AVAILABLE DATA:

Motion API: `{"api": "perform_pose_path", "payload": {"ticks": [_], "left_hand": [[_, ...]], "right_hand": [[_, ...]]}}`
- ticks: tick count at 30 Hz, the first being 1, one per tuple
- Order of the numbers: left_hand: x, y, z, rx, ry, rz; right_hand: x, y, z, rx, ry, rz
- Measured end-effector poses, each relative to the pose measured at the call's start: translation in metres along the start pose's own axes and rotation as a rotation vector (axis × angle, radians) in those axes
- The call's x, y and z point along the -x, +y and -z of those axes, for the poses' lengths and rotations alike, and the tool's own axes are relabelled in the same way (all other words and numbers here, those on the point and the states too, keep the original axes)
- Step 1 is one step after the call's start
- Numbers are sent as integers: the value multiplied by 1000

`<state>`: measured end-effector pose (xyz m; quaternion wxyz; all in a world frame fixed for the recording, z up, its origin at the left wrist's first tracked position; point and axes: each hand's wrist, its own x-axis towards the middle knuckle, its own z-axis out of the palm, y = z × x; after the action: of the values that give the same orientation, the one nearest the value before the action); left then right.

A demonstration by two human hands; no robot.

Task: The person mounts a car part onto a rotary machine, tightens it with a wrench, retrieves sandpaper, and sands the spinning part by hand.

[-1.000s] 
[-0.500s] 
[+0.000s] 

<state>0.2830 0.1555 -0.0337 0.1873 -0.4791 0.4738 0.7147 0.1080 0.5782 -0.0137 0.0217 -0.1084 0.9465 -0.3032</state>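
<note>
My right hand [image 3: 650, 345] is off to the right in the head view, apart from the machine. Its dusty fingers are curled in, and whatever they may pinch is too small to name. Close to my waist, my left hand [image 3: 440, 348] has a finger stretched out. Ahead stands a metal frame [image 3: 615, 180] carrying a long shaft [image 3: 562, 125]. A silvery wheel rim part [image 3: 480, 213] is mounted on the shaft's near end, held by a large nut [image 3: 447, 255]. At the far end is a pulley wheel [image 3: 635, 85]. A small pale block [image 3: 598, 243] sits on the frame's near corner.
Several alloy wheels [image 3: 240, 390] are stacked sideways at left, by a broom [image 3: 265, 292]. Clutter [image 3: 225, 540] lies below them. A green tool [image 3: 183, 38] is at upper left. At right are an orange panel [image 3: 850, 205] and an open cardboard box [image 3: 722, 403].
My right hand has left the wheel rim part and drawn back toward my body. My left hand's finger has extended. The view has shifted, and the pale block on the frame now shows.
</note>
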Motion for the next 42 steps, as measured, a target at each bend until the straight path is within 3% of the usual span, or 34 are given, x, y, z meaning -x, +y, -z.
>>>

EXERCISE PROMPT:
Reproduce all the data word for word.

RESPONSE:
Motion API: `{"api": "perform_pose_path", "payload": {"ticks": [_], "left_hand": [[_, ...]], "right_hand": [[_, ...]]}}`
- ticks: tick count at 30 Hz, the first being 1, one per tuple
- Order of the numbers: left_hand: x, y, z, rx, ry, rz; right_hand: x, y, z, rx, ry, rz
- Measured end-effector poses, each relative to the pose measured at the call's start: translation in metres along the start pose's own axes and rotation as a rotation vector (axis × angle, radians) in those axes
- The call's x, y and z point along the -x, +y and -z of those axes, for the poses' lengths and rotations alike, and the tool's own axes are relabelled in the same way (all other words and numbers here, those on the point and the states too, keep the original axes)
- Step 1 is one step after the call's start
- Numbers are sent as integers: the value multiplied by 1000

`<state>`: measured end-effector pose (xyz m; quaternion wxyz; all in a world frame fixed for the recording, z up, its origin at the left wrist's first tracked position; point and axes: each hand's wrist, its own x-axis towards the middle knuckle, its own z-axis out of the palm, y = z × x; after the action: of the values that give the same orientation, the one nearest the value before the action); left then right.

A demonstration by two human hands; no robot.

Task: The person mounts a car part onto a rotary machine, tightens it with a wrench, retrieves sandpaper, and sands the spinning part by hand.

[-1.000s] 
[-0.500s] 
[+0.000s] 

<state>0.2830 0.1555 -0.0337 0.1873 -0.4791 0.4738 0.7147 0.1080 0.5782 -0.0137 0.0217 -0.1084 0.9465 -0.3032</state>
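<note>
My right hand [image 3: 650, 345] is off to the right in the head view, apart from the machine. Its dusty fingers are curled in, and whatever they may pinch is too small to name. Close to my waist, my left hand [image 3: 440, 348] has a finger stretched out. Ahead stands a metal frame [image 3: 615, 180] carrying a long shaft [image 3: 562, 125]. A silvery wheel rim part [image 3: 480, 213] is mounted on the shaft's near end, held by a large nut [image 3: 447, 255]. At the far end is a pulley wheel [image 3: 635, 85]. A small pale block [image 3: 598, 243] sits on the frame's near corner.
Several alloy wheels [image 3: 240, 390] are stacked sideways at left, by a broom [image 3: 265, 292]. Clutter [image 3: 225, 540] lies below them. A green tool [image 3: 183, 38] is at upper left. At right are an orange panel [image 3: 850, 205] and an open cardboard box [image 3: 722, 403].
My right hand has left the wheel rim part and drawn back toward my body. My left hand's finger has extended. The view has shifted, and the pale block on the frame now shows.
</note>
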Motion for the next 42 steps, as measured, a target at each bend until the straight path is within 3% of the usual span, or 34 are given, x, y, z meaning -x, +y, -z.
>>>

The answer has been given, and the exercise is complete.